> **What is being asked**: Your copy must hold every line of the records word for word. It must hold no pictures.

> **Available data**:
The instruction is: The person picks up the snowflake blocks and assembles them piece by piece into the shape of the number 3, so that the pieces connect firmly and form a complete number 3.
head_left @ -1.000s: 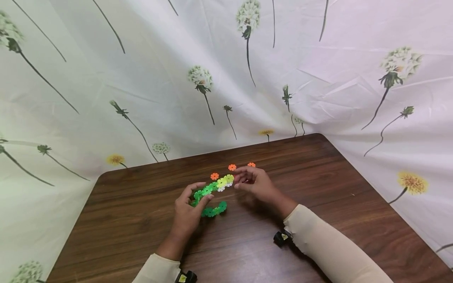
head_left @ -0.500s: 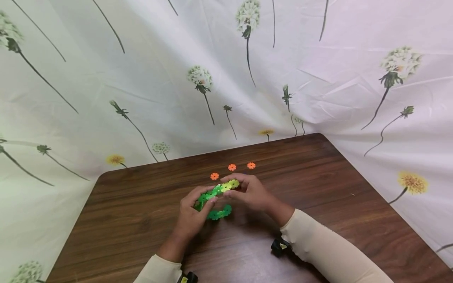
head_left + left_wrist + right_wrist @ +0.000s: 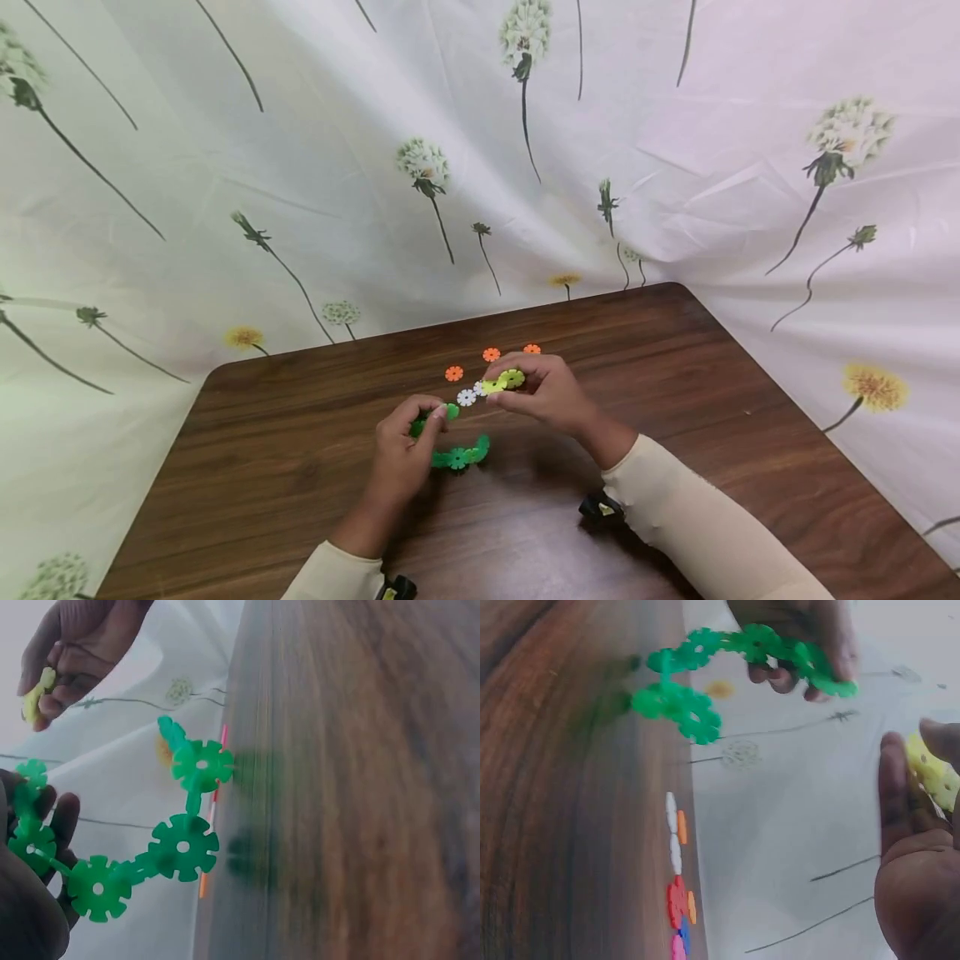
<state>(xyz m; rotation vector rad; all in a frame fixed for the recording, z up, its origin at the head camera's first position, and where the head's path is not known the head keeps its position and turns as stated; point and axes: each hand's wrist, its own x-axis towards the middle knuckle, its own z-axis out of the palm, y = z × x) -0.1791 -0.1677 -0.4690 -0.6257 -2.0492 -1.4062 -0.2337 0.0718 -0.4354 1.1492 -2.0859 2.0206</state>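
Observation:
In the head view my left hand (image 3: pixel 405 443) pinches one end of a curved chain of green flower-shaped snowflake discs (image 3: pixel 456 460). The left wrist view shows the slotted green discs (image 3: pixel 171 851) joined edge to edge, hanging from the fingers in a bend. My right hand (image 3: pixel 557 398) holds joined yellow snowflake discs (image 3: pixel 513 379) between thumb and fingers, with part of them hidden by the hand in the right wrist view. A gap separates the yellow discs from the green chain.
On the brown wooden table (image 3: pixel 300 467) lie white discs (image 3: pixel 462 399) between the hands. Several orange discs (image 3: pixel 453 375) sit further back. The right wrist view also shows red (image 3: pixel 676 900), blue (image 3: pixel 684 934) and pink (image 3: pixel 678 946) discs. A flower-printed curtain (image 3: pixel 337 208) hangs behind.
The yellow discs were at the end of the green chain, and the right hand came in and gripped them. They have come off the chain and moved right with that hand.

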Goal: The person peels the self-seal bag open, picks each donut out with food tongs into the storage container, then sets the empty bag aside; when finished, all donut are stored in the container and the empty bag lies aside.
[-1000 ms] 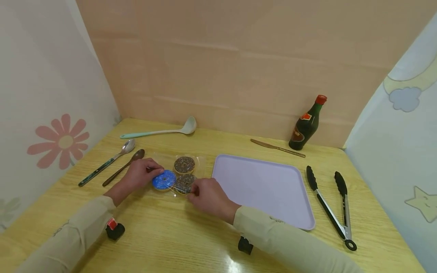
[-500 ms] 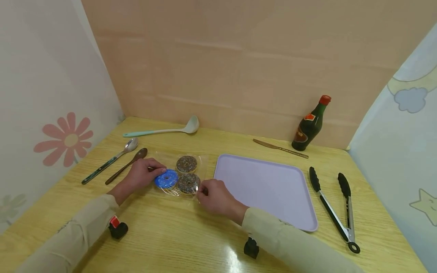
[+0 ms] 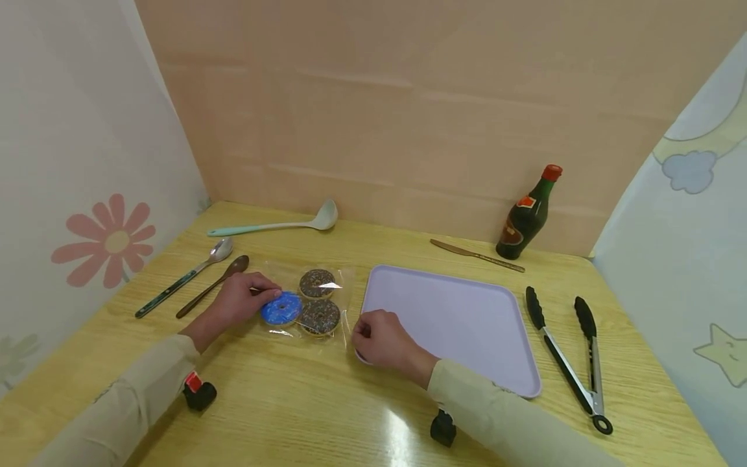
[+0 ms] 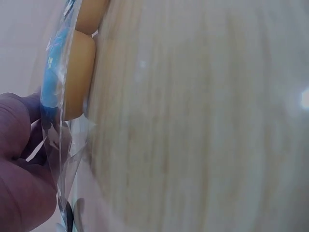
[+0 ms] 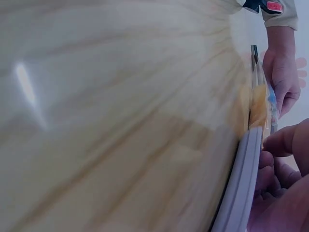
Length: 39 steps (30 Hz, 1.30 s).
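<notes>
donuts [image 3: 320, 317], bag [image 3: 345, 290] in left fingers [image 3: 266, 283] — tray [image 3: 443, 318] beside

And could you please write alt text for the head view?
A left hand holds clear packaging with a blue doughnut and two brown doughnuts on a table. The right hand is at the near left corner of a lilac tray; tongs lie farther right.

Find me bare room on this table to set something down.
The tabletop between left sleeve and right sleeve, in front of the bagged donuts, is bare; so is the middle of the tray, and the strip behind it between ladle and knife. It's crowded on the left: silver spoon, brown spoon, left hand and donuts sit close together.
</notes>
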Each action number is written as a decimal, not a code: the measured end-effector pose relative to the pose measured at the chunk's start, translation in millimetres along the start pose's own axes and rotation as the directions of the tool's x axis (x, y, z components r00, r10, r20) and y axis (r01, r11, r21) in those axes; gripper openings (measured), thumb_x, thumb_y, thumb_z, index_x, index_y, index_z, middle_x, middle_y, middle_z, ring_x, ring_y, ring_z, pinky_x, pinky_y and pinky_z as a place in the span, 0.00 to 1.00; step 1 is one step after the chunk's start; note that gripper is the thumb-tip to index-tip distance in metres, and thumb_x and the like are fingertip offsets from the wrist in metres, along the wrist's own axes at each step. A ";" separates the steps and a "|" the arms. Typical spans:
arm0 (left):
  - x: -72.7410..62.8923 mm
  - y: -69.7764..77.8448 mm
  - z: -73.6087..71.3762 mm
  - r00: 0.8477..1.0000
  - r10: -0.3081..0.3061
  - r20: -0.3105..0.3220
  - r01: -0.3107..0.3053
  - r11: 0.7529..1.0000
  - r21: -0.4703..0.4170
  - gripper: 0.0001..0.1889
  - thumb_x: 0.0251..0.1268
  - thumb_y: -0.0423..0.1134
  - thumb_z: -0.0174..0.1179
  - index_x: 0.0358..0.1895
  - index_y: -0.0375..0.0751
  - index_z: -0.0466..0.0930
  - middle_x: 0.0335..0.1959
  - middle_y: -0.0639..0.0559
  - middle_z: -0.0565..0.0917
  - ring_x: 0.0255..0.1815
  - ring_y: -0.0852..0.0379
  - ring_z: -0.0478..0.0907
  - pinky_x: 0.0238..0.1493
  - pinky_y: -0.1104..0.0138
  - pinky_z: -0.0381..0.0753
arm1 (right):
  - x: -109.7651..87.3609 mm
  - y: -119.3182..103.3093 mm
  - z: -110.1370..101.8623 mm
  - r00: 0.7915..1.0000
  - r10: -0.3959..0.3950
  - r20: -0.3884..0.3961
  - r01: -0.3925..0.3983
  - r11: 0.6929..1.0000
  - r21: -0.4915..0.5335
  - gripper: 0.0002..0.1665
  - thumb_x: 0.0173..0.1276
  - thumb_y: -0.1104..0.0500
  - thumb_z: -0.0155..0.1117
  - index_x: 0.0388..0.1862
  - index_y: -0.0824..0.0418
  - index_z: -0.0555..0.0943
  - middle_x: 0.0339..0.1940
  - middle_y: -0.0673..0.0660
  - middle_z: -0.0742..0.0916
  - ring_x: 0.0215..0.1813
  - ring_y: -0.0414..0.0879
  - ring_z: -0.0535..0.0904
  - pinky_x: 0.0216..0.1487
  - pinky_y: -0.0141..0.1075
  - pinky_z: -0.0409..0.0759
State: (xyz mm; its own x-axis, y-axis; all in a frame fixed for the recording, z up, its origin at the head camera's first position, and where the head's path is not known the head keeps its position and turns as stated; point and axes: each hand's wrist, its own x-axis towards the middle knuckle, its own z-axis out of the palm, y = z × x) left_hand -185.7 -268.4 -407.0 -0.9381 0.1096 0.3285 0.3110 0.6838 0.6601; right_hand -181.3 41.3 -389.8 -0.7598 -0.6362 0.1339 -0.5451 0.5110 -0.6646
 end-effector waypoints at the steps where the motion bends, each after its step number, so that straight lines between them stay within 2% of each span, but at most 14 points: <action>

> **Result of this task**:
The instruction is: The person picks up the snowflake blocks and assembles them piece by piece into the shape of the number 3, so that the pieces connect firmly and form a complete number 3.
head_left @ -1.000s: 
head_left @ -0.500s: 
head_left + left_wrist + right_wrist @ +0.000s: 
<state>(xyz m; rotation vector rad; all in a frame fixed for the recording, z up, its origin at the head camera's first position, and where the head's path is not known the head keeps its position and turns as stated; point and axes: each hand's wrist, its own x-axis towards the middle knuckle, its own z-axis out of the palm, y = z × x) -0.1791 -0.1677 -0.4690 -0.6257 -2.0492 -1.4062 -0.2337 0.0718 -0.4354 1.1492 -2.0859 2.0206</state>
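Observation:
In the head view my left hand (image 3: pixel 405 443) pinches one end of a curved chain of green flower-shaped snowflake discs (image 3: pixel 456 460). The left wrist view shows the slotted green discs (image 3: pixel 171 851) joined edge to edge, hanging from the fingers in a bend. My right hand (image 3: pixel 557 398) holds joined yellow snowflake discs (image 3: pixel 513 379) between thumb and fingers, with part of them hidden by the hand in the right wrist view. A gap separates the yellow discs from the green chain.
On the brown wooden table (image 3: pixel 300 467) lie white discs (image 3: pixel 462 399) between the hands. Several orange discs (image 3: pixel 453 375) sit further back. The right wrist view also shows red (image 3: pixel 676 900), blue (image 3: pixel 684 934) and pink (image 3: pixel 678 946) discs. A flower-printed curtain (image 3: pixel 337 208) hangs behind.
The yellow discs were at the end of the green chain, and the right hand came in and gripped them. They have come off the chain and moved right with that hand.
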
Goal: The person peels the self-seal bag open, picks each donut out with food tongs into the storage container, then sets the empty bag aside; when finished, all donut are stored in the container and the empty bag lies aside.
[-1000 ms] 
[-500 ms] 
[+0 ms] 
[+0 ms] 
[+0 ms] 
Length: 39 steps (30 Hz, 1.30 s).
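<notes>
donuts [image 3: 320, 317], bag [image 3: 345, 290] in left fingers [image 3: 266, 283] — tray [image 3: 443, 318] beside

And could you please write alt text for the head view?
A left hand holds clear packaging with a blue doughnut and two brown doughnuts on a table. The right hand is at the near left corner of a lilac tray; tongs lie farther right.

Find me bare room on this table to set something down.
The tabletop between left sleeve and right sleeve, in front of the bagged donuts, is bare; so is the middle of the tray, and the strip behind it between ladle and knife. It's crowded on the left: silver spoon, brown spoon, left hand and donuts sit close together.
</notes>
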Each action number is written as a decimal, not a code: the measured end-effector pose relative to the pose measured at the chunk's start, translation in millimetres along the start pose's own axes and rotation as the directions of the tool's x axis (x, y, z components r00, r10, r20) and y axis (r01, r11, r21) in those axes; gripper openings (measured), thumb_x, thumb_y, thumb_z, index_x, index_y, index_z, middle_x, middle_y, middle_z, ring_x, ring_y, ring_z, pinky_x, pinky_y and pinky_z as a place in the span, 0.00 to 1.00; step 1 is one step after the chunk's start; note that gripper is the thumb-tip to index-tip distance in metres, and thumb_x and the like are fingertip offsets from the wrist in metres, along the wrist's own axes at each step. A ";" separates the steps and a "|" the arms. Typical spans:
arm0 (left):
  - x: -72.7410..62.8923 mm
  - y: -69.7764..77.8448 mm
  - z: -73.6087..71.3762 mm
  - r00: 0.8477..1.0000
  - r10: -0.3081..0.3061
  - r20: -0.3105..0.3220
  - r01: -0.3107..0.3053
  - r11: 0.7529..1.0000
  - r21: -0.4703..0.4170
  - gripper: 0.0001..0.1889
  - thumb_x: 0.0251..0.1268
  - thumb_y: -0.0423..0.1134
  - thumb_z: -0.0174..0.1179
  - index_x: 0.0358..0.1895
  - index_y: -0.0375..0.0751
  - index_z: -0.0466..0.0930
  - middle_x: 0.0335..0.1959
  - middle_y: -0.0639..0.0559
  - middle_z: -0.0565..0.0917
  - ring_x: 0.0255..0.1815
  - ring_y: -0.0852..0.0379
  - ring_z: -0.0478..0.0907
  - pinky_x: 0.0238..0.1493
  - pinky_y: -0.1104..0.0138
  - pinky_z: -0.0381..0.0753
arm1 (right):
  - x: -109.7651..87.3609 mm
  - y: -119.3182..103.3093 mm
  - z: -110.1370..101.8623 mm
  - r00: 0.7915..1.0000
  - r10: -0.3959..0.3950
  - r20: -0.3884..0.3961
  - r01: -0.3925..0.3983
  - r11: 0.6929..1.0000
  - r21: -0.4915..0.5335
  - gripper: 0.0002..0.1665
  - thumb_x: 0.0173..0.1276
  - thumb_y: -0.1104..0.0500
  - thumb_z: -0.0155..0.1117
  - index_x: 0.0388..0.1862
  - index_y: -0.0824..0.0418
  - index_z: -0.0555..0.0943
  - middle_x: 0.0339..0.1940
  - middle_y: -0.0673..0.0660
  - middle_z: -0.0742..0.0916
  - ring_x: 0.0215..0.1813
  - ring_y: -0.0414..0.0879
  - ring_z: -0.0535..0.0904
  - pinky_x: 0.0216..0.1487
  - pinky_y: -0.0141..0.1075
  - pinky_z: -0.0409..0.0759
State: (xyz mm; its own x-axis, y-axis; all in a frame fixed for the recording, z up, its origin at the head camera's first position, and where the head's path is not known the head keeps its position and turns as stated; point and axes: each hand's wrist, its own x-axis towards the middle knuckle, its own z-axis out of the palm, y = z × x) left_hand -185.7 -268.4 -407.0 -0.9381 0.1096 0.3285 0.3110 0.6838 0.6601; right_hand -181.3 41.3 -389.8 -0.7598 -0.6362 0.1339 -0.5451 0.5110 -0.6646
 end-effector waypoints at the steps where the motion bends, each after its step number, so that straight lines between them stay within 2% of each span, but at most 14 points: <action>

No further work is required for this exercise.